PROMPT: Identify all lines in the data containing the string "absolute". Copy them out.
• • • •
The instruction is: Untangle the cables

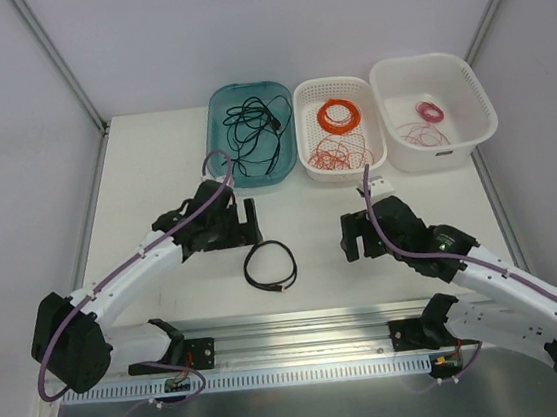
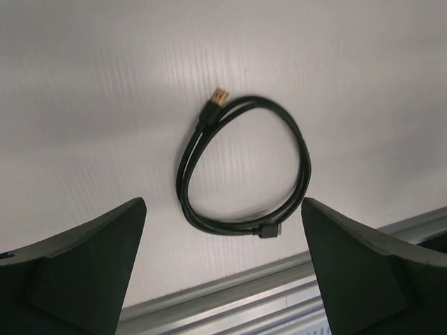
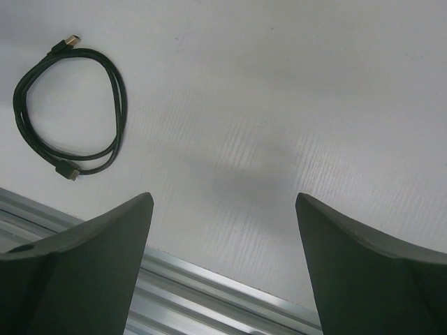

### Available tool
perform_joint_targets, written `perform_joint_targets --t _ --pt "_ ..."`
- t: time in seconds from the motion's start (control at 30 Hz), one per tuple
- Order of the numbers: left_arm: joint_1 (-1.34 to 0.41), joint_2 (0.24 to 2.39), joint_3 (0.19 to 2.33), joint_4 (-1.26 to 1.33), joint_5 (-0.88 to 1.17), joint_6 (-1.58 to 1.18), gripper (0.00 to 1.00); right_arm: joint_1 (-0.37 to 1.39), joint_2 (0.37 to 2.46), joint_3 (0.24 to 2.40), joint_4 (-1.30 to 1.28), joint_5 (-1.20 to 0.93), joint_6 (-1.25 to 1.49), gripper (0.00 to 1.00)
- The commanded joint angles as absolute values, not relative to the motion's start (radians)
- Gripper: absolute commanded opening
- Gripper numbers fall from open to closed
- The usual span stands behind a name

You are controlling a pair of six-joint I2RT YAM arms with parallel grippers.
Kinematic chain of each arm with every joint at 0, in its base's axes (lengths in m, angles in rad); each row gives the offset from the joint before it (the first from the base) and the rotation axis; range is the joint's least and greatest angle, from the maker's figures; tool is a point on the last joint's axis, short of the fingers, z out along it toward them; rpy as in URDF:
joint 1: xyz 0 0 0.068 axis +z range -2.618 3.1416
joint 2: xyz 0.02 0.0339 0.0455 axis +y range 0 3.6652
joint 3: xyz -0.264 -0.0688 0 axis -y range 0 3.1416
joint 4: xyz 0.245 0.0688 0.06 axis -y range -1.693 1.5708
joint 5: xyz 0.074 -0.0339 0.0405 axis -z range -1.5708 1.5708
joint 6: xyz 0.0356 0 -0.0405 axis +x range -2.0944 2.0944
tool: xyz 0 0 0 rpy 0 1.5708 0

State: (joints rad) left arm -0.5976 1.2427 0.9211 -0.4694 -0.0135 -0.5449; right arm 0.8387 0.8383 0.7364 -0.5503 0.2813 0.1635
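No tangled clump shows; the cables lie apart. A thicker black cord (image 1: 270, 266) lies alone as a loose loop on the white table, seen also in the left wrist view (image 2: 244, 174) and the right wrist view (image 3: 70, 112). A loose orange-red wire (image 1: 328, 156) lies in the middle white basket (image 1: 304, 125). A loose pinkish-red wire (image 1: 413, 136) lies in the right white tub (image 1: 477, 95). My left gripper (image 1: 248, 222) (image 2: 222, 201) is open and empty, just behind and left of the cord. My right gripper (image 1: 355, 235) (image 3: 224, 195) is open and empty, to the right of the cord.
A teal tray (image 1: 219, 125) at the back holds thin black cables (image 1: 254, 126). A tight orange ring coil (image 1: 338, 115) sits in the middle basket, a small pink ring coil (image 1: 431, 111) in the right tub. A metal rail (image 1: 303, 332) runs along the near table edge.
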Motion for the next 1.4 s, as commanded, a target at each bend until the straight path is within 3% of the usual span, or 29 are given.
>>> perform_joint_targets --t 0.0,0.2,0.5,0.6,0.73,1.0,1.37 --pt "-0.637 1.180 0.822 -0.529 -0.084 -0.713 0.92 0.842 0.793 0.769 -0.546 0.304 0.149 0.88" --pt "-0.679 1.255 0.791 -0.532 -0.113 -0.772 0.66 0.842 0.775 0.739 -0.548 0.301 0.158 0.88" --pt "-0.733 1.534 0.897 -0.535 -0.127 -0.741 0.48 0.842 0.742 0.729 -0.568 0.322 0.149 0.88" --pt "-0.756 1.588 0.903 -0.541 -0.121 -0.742 0.32 0.842 0.733 0.724 -0.580 0.340 0.134 0.88" --pt "-0.770 1.563 0.902 -0.564 -0.117 -0.736 0.01 0.841 0.736 0.723 -0.581 0.350 0.120 0.88" --pt "-0.758 1.368 0.978 -0.673 -0.212 -0.649 0.00 0.842 0.733 0.723 -0.577 0.377 0.107 0.88" --pt "-0.539 1.368 1.443 -0.744 -0.186 -0.443 0.00 0.841 0.644 0.716 -0.624 0.460 0.068 0.89"
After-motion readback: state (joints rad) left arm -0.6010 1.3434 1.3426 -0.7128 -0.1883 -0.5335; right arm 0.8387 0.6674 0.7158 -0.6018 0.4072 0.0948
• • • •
SOLUTION TO THE PROBLEM:
- The commanded joint angles as absolute values, not relative to the motion's start (radians)
- Gripper: absolute commanded opening

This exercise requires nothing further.